Research commissioned by the Mental Health Foundation was already beginning to show this, he said. Data collected in December found 25 per cent of adults had “poor wellbeing”. That went up to 26 per cent when data was collected again in February.
“That's probably the highest estimate of mental distress in any one moment that I'm aware of. That would tend to indicate that by the end of 2020, the impact on people's mental wellbeing was starting to be pretty significant.”

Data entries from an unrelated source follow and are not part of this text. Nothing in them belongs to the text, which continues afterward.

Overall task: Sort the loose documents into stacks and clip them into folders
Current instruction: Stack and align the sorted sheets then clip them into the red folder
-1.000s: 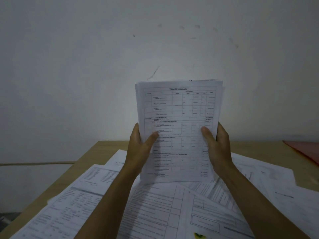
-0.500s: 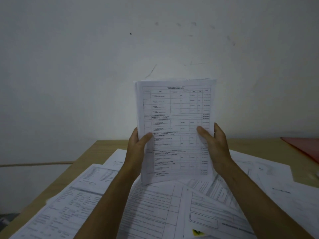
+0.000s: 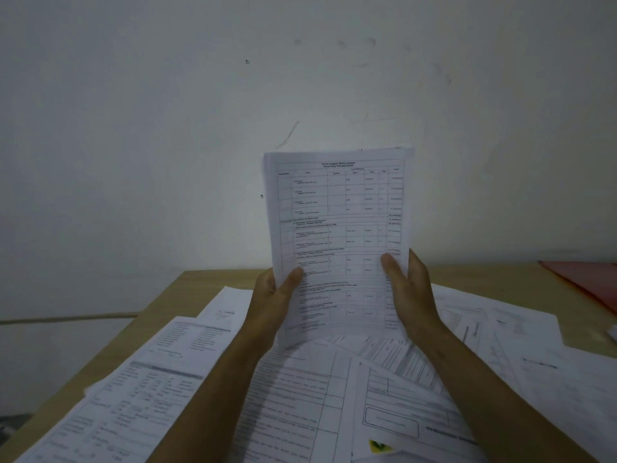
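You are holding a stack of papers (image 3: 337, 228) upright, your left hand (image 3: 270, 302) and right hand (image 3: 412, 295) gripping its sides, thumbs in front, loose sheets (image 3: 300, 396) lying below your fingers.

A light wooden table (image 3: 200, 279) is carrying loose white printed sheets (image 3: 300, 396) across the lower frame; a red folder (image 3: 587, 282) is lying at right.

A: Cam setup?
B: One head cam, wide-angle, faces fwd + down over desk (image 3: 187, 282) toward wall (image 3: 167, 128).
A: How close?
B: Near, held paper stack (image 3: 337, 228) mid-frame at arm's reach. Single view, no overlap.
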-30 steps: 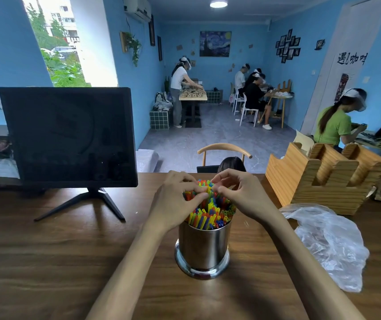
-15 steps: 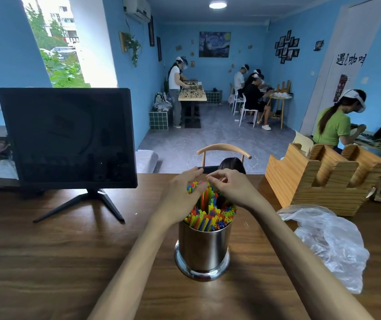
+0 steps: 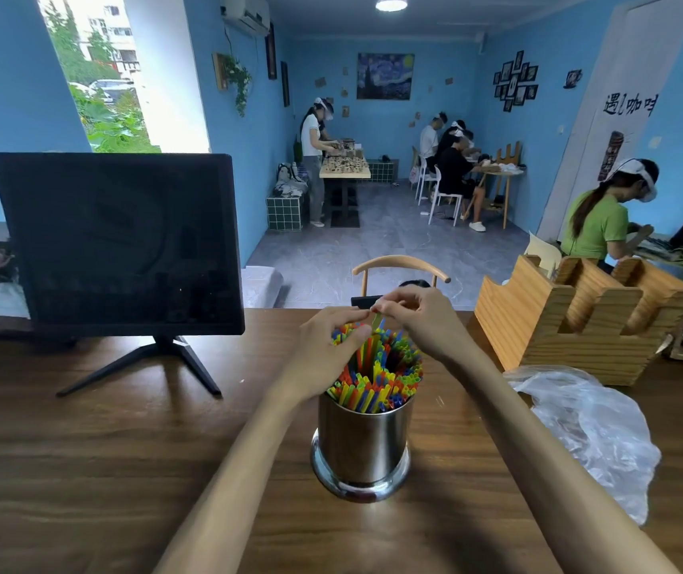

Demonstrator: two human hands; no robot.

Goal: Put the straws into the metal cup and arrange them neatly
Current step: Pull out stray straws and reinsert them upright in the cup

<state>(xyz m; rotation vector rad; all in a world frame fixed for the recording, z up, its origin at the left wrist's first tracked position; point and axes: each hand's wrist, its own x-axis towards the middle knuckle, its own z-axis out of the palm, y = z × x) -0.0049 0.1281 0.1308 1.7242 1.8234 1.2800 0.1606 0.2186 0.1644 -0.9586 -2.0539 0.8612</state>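
Observation:
A shiny metal cup (image 3: 362,445) stands upright on the wooden table (image 3: 83,470), packed with many coloured straws (image 3: 381,377) that fan out above its rim. My left hand (image 3: 329,354) rests against the left side of the bundle, its fingers curled round the straw tops. Just above the bundle, my right hand (image 3: 418,321) pinches the tip of a single green straw (image 3: 377,323) that sticks up higher than the others. Both hands meet over the cup, hiding the far straws.
A dark monitor (image 3: 118,242) on a stand is at the left. A wooden holder (image 3: 580,321) stands at the right, with a crumpled clear plastic bag (image 3: 592,432) in front of it. A chair back (image 3: 399,269) shows beyond the table edge. Several people work at tables farther back.
Both hands rose slightly above the bundle. My right hand moved from pressing on the straw tops to pinching one green straw, now lifted higher than the rest.

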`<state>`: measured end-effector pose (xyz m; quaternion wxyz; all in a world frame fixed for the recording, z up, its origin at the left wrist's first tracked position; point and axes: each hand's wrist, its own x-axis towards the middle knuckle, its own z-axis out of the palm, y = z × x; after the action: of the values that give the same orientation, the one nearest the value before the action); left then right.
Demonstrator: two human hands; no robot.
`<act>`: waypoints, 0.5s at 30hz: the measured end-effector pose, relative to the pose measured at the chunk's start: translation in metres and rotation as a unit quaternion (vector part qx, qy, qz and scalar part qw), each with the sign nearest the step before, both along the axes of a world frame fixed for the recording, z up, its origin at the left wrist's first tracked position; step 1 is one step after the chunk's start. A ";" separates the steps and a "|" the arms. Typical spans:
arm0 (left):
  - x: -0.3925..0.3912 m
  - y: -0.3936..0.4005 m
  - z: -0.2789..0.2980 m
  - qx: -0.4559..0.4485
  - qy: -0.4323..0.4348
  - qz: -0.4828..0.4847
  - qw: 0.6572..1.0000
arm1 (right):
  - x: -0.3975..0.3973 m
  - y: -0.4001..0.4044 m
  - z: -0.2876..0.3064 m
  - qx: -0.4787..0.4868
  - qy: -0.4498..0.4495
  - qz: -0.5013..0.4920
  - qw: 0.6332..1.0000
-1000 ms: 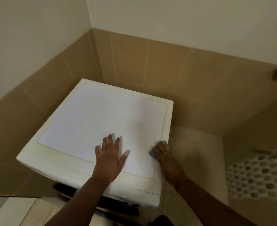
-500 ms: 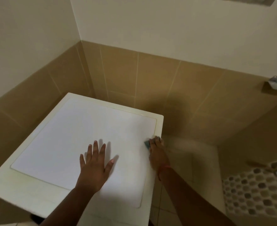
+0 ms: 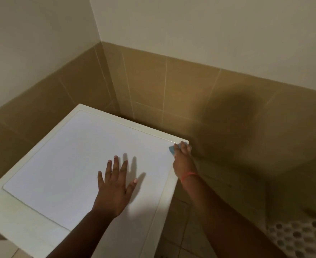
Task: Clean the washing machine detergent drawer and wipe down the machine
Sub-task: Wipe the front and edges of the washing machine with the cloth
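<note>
The white washing machine (image 3: 64, 164) fills the lower left, seen from above; only its flat top shows, and the detergent drawer is out of view. My left hand (image 3: 114, 185) rests flat on the top, fingers spread. My right hand (image 3: 183, 159) presses a small blue cloth (image 3: 172, 149) onto the far right corner of the top, fingers curled over it. Most of the cloth is hidden under that hand.
Tan tiled walls (image 3: 149, 81) close in behind and to the left of the machine. Beige floor tiles (image 3: 190, 229) lie to its right. A pebble-patterned surface (image 3: 298, 237) shows at the bottom right.
My right hand has slid the blue cloth along the right edge from the front part to the far right corner. My left hand stays flat on the top.
</note>
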<state>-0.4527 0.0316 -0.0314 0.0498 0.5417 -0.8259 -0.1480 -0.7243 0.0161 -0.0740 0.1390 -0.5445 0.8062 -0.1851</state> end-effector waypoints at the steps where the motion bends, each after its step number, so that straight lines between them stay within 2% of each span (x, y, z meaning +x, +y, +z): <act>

He said it didn’t help that mental health services weren’t equipped for the increase in demand after “having been neglected for decades”.
He said the Ministry of Health also lacked up-to-date data assessing the level of mental health needs.
“So, the service responses are very run down. Despite the Government working to put new services in place, it’s really a little bit like putting a bucket chain in front of a tsunami,” he said.
But it was possible to try and get ahead of distress, Robinson added. In the same research, the charity found adopting behaviours like healthy eating, connecting with friends and family and taking time to relax increased the chance people reported having better well being.
“We do need to keep building [mental health] services back up. But, we’re not going to be able to do that in any way in a short time, certainly not to meet the demands of Covid-19,” he said.
“So, the only realistic response is to really focus on what people in the community can do to look after their own mental health and wellbeing.
“The light at the end of the tunnel is that we know the science and the research shows us this works and we can do it. We just need the will and the resources and the understanding from the Government to make it happen.”
It comes as the Government this morning announced it would be rolling out its $28 million in-school mental health and wellbeing programme to Northland, south Auckland, Bay of Plenty, Rotorua, Taupō and the West Coast.
The programme, Mana Ake, was established after the number of children with mental health issues increased after the earthquakes of Canterbury and Kaikōura. Prime Minister Jacinda Ardern said it aimed to intervene and build resilience among young people early before they reached a point of crisis.
She said this would have positive flow-on effects once they reached adulthood.
Budget 2020 saw $40 million put towards funding free mental health services, on top of $1.9 billion in Budget 2019 over four years.